The mobility sectors are normally pre-occupied with known technical and managerial developments. Now that we need to work together more and be more creative in order to improve the sustainability of transport, this study provides an excellent illustration of the obstacles that need to be overcome for the passenger. You'll never get around to them if you continue to reason from the perspective of the transport company or the vehicle. In short: an eye-opener that will hopefully take us all further! That is what the passengers and the planet deserve.Jan Verbeek - vice chairman branch association Netherlands Aerospace
One big system
Louis found the price of his train journey to Heathrow very reasonable. The travel time was not too bad and he had a relaxed train journey. Rosa: "People often compare the duration of a train journey with the time they spend sitting in an aircraft. A 45-minute flight from Paris to London then seems a lot quicker than a journey of more than two hours by train. But if you compare the door to door travel time, the flight is often not that much faster and a flight, with all the extra hassle of check-in and security, can even take longer than a train journey.” Rosa has included a trip scanner in her design that allows you to compare the travel time of air and train trips from door to door and immediately see the CO2 emissions of the trips. This allows travellers to make a fair comparison.
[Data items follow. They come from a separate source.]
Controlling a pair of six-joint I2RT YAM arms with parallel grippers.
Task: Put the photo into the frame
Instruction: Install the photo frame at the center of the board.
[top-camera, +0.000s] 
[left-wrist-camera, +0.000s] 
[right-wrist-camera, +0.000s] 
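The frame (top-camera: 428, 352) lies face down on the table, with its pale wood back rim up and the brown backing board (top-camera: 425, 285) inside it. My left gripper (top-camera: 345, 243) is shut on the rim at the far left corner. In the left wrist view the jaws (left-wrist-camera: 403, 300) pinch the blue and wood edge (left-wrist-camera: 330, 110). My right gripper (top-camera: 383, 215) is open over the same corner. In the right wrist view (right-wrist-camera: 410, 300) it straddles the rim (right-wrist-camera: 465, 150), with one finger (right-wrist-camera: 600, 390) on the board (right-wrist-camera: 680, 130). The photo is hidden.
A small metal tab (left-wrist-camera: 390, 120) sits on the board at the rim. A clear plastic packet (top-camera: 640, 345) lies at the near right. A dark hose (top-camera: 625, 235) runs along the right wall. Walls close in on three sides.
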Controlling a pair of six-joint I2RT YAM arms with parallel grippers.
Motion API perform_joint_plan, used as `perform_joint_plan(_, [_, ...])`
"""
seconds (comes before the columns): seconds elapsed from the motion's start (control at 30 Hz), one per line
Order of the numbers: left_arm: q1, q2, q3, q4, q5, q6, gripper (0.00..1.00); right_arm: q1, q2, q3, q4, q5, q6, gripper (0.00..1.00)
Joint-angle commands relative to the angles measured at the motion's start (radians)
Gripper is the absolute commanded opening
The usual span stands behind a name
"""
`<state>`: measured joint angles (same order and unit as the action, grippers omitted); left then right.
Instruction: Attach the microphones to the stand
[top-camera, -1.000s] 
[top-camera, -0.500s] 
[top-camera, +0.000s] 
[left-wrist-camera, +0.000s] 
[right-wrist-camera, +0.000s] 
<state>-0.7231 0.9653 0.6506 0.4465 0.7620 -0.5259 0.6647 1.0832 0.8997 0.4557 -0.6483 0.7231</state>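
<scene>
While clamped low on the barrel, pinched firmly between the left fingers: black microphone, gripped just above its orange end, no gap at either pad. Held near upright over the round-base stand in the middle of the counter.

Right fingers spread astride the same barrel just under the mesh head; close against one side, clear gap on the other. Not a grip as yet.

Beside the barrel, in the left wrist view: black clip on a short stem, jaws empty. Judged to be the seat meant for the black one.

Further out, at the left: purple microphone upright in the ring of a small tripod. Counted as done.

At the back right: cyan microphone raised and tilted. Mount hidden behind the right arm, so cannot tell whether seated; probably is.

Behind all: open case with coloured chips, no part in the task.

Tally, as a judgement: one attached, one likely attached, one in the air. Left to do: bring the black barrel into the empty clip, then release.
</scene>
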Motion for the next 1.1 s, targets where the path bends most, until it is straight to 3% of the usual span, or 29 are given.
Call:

If people make an air-rail trip and there is a delay, that doesn't have to be a problem either, in Rosa's concept: “In the Air-Rail Alliance I envision, travellers are proactively helped if there are delays or if something goes wrong. In my design, I show that if the train to London is cancelled, causing you to miss your flight, the Air-Rail Alliance could even offer you a train to another major European Airport, so that you can still reach New York just as quickly with a flight. The train trips and flights form one big system.' For our Louis, that's still some time in the future, but if all that were to work, the whole perception would change, Rosa expects. “In ten years' time, people will say: why did we take the plane for such a short trip?”